Paris based illustrator Carine Brancowitz on art and adolescence

 

Carine Brancowitz

Carine Brancowitz

Her illustrations first caught our attention in Grazia and since then, we’ve been enamoured. Her work, drawn with ball point pen, is a labyrinth of detailed patterns, inked with vibrant hues.

She often draws adolescents as they mill about during all too ordinary situations. Sometimes they’re eating or laughing or sitting or sad. Carine’s precision helps bring her subjects to life. Her work is full of depth as she contrasts detailed subjects against flat backgrounds,  perfectly capturing the moods of her teens. Her skill is all in the subtle nuances, the way a thousand tiny lines of hair can be strewn against a girl’s bright eyes.

Carine’s pieces are layered with different styles, with her lines being just as interesting as her subjects. Her illustrations are so complex, yet simplistic, that one can’t help but wonder “how does she do it?”

We met Carine in her workspace in Paris to gain some insight into her process. Her studio, a spacious white walled apartment in the 5th, was sated with drawings, in various stages of completion amidst her colorful array of pens.

We brought with us many assumptions:  that she has a divine level of patience (she doesn’t), that she must carefully preplan her illustrations (not really) and that she’s been to the Eiffel Tower (not once).

Carine possesses an unassuming sort of charm; she’s graceful, but not loud about her talent (everyone’s good at something) and as we sat with her on the floor sifting through her pieces, we were overcome by a surge of nostalgia as we remembered the happy sickness of our youth, in the faces of her subjects.

And as with youth, our experience with Carine was fleeting. Before we parted we asked her to share with us her thoughts on adolescence, illustration and the effect of globalization in art.

Habemus Pizza

Habemus Pizza

 


When did you realize you wanted to be an artist?
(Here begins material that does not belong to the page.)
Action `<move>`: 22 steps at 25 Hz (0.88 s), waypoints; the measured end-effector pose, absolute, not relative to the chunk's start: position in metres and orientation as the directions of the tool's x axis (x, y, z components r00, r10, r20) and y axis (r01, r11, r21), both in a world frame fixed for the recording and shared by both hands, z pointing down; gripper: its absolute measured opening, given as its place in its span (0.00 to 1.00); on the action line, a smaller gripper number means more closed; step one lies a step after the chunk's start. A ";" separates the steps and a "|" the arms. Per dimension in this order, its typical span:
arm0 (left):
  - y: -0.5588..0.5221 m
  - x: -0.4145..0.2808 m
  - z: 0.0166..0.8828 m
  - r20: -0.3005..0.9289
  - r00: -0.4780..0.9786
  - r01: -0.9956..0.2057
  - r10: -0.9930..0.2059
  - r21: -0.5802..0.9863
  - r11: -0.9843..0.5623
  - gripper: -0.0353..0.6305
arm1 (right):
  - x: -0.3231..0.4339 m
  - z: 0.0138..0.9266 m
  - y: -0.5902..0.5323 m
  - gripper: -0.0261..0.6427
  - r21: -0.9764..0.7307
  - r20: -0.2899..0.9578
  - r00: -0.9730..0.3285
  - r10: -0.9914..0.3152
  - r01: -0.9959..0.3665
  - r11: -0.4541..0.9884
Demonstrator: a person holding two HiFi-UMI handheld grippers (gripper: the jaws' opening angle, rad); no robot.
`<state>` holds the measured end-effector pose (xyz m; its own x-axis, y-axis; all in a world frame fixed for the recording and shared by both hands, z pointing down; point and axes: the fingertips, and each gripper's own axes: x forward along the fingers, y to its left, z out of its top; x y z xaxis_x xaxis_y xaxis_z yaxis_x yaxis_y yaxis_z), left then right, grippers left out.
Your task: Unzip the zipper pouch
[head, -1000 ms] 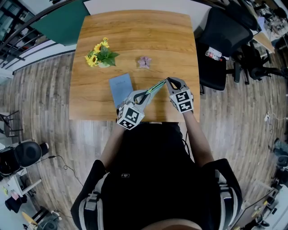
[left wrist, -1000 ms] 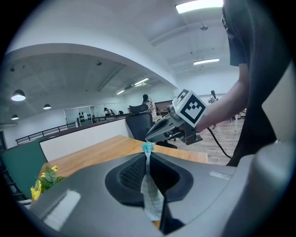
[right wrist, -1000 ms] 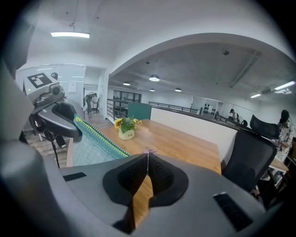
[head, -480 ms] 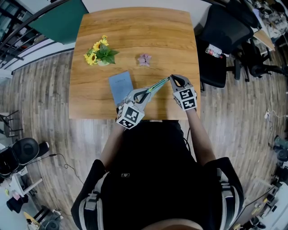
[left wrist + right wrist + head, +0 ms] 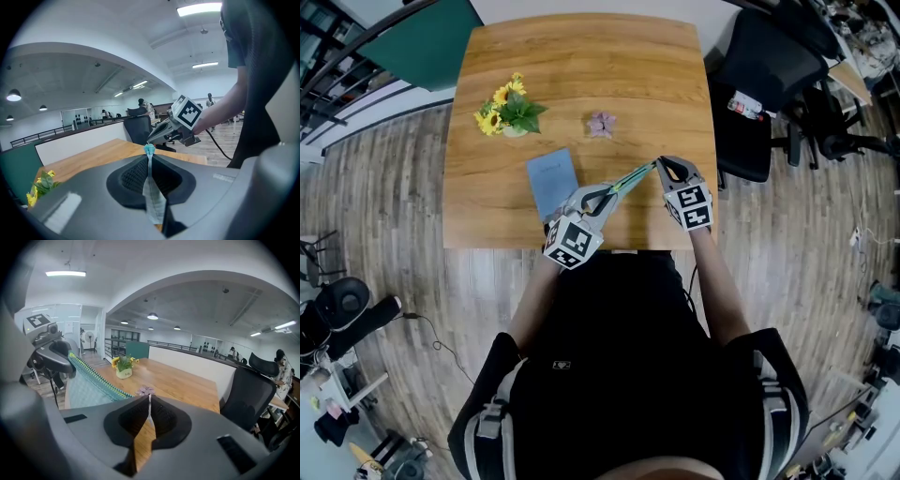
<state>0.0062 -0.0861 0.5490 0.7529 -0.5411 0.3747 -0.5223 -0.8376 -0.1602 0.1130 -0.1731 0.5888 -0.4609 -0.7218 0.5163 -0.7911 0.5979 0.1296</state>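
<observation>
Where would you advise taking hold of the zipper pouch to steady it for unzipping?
I'd pinch the zipper pouch at its end corner, coming in along the zipper line from the person's left, as the left gripper does: the fabric is thin, flat and stretched straight, so it sits edge-on between the jaws.

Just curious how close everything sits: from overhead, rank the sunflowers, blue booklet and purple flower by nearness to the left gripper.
From the left gripper:
1. Blue booklet, just left of it.
2. Purple flower, straight ahead, farther off.
3. Sunflowers, far back-left.
</observation>
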 end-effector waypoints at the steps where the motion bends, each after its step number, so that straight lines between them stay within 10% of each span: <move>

Around 7 years old, really early.
I felt it. You don’t really choose to be an artist.
This is a seed deep inside you,
you choose to water it or not.


Why did you choose illustration as your medium?

I’m not fond of messy places.
I treasure living in a clean and empty space,
and don’t want to be confronted to the chaos that painting materials involves.
Stains everywhere and so on…
Moreover sometimes I travel a lot. You need to be “light” and flexible.


From where do you draw inspiration?

From everywhere.
There is a constant flow;
a line in a book,
a talk-show on the radio,
a person in the metro,
inspiration is generous.


What has been your greatest struggle?

You struggle against yourself
every minute while creating.
It’s a constant fight.
You don’t need company here, you play all the roles.
This can be exhausting and fatal.

Tiadoro Ivan Cattaneo

Tiadoro Ivan Cattaneo


What intrigues you about adolescence?

This is a mystic period of life that happens really early
It comes as a storm.
5 years of hectic experimentations with a brain under hormones influences.
A freaky,
weird,
exciting
4th dimensional tunnel.


What were you like as a teenager?

As everybody,
experimenting,
everything with genuine innocence.


Why is art important?

It is what makes life bearable for human beings.
It educates a person.
And this is a real mystery.


Do you think globalization has helped art?

It helps people to see art, then, they can think about it.
Now does art need to be helped? I don’t think so…
It’s one of humanity’s pillars.
It has crossed the ages.


Who are some of your favourite contemporary artists right now?

I don’t think I have any.
I have a great admiration for artists of the past.
But,
isn’t art like wine?
It evolves
and get greater with time.


What’s next for Carine?

I don’t know. I’m open to everything.